The risks for highway construction workers are a bit different, of course. About half of the fatalities involve construction equipment rather than passing traffic. But there is a lot to be learned from an industry that strives to prevent the 100 deaths and 20,000 injuries that occur in work zones on the nation’s roads every year.

Because there are no published standards or regulations, the U.S. Department of Transportation developed Utility Work Zone Traffic Control Guidelines to help those working in temporary traffic work zones. The guidelines are intended for utility work, such as electric supply, gas, telephone, cable, sewer cleaning, grass cutting, tree trimming and landscaping work located in or around public thoroughfares, according to the DOT.
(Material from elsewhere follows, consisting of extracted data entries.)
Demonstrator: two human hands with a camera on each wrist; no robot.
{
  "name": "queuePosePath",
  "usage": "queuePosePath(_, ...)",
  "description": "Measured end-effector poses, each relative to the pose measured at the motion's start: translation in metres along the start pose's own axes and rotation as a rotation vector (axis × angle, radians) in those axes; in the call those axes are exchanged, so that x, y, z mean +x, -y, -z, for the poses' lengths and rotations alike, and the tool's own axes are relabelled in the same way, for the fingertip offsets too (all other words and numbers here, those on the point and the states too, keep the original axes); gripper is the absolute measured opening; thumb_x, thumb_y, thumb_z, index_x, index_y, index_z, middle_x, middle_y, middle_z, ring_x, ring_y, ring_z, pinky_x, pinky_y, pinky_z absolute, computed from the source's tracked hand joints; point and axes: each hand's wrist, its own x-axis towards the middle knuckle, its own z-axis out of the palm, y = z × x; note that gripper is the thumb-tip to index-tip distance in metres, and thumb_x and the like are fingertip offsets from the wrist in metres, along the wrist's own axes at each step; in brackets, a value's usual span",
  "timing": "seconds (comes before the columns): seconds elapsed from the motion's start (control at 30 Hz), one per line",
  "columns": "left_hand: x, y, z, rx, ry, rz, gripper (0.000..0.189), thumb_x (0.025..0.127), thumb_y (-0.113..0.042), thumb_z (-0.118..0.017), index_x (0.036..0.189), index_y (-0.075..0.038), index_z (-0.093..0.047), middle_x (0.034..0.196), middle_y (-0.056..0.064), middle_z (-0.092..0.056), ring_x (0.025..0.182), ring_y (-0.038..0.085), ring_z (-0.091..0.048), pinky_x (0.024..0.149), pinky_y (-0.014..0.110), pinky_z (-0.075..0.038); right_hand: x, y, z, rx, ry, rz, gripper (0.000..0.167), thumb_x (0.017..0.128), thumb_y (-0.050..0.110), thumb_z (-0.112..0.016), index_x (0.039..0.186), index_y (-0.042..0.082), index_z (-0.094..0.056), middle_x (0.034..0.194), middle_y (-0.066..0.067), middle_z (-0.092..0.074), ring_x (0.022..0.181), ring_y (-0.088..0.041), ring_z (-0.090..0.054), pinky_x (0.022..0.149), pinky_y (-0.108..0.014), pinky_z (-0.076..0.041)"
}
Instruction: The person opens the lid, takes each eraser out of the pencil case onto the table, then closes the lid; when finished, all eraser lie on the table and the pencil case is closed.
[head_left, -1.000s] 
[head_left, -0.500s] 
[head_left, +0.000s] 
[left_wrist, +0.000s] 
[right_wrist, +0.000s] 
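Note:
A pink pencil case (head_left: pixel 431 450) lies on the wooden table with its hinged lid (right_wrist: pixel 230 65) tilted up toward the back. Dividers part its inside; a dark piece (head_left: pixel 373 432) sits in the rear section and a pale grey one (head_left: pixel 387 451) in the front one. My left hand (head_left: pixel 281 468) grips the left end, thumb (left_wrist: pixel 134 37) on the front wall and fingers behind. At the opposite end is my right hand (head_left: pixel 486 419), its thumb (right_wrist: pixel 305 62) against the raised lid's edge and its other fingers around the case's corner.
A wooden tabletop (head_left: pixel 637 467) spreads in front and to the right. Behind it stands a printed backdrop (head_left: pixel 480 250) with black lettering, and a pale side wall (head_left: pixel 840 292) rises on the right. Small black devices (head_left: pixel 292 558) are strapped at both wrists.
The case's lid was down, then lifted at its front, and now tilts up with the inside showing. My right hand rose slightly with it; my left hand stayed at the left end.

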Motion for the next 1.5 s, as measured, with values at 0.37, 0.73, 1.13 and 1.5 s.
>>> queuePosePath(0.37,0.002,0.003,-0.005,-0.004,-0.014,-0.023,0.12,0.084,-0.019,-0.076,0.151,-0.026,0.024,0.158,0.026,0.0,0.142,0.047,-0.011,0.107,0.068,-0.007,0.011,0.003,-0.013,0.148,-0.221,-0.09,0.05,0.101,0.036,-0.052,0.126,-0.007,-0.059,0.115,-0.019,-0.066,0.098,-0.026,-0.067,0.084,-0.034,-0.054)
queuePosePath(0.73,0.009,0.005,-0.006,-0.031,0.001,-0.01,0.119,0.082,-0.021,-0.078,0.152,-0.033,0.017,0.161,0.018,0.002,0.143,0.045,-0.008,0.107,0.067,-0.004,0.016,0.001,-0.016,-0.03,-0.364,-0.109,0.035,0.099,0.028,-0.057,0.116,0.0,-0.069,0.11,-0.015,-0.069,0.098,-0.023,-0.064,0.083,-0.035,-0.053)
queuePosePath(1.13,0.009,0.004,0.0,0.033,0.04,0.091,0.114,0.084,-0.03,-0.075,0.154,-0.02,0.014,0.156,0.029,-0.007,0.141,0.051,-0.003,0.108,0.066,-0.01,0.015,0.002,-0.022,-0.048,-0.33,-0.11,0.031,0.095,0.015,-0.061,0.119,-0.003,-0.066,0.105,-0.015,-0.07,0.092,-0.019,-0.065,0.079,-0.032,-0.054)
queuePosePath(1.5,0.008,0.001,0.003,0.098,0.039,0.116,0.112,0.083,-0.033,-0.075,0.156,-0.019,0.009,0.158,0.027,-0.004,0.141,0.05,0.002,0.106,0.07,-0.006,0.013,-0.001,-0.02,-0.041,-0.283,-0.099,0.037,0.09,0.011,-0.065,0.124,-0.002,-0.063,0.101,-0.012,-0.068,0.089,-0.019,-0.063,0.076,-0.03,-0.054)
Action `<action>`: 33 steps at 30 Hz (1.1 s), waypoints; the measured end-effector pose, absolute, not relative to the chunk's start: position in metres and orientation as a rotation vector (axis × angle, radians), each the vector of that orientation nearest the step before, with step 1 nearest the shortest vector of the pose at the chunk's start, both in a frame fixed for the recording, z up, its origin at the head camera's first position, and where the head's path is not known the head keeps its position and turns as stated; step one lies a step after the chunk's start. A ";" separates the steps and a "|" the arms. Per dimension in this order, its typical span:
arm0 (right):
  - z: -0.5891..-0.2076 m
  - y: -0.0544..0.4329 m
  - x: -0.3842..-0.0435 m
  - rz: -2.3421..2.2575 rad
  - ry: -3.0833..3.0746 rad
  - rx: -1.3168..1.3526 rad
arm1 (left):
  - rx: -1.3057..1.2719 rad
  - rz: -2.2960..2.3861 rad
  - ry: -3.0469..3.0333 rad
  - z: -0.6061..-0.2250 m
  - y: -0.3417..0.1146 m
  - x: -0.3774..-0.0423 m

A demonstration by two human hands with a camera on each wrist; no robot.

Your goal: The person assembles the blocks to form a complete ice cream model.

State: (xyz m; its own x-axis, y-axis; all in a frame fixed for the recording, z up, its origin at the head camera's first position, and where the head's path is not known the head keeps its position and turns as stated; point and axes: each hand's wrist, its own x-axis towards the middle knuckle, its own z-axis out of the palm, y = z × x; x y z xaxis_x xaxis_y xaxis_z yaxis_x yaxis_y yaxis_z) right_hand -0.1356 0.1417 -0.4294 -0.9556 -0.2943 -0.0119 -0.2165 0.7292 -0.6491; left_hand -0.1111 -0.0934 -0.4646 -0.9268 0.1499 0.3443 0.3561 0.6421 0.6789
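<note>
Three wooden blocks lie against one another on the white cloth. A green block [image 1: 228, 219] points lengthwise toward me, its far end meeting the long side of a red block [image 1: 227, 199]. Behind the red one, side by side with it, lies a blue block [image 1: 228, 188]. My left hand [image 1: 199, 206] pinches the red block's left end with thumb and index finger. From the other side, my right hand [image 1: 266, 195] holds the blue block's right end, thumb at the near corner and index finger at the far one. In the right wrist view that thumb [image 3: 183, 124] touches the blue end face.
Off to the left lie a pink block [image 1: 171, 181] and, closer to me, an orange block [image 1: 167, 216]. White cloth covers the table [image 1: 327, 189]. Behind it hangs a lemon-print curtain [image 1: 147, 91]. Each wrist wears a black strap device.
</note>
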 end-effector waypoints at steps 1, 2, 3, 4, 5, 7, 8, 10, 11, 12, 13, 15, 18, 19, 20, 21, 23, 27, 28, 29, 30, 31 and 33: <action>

The dangers in these work zones vary, depending on such factors as:

  • Traffic volume
  • Travel speed
  • Distance of the work area from the travel lanes
  • Work duration
  • Sight distance and work area visibility

Best practices

Orange is the universal color for traffic work zones, and drivers have grown to recognize warning devices such as cones, signs, barricades, drums and oscillating lights on vehicles. Whatever is used, the work zone should be conspicuous to the driver and provide ample advance warning.

In the work zone itself, equipment and vehicles provide further warning for motorists and serve as an important barrier between the traffic and the workers. White is best for visibility, though orange trucks may be most obvious to drivers as being part of the work zone.

Amber lights are used by all state road agencies, and the DOT’s guidelines say amber is the desired color to indicate temporary work zones. While adding blue and red lights has been shown to be more effective in getting drivers to slow down, several states do not allow blue and red lights for nonemergency vehicles.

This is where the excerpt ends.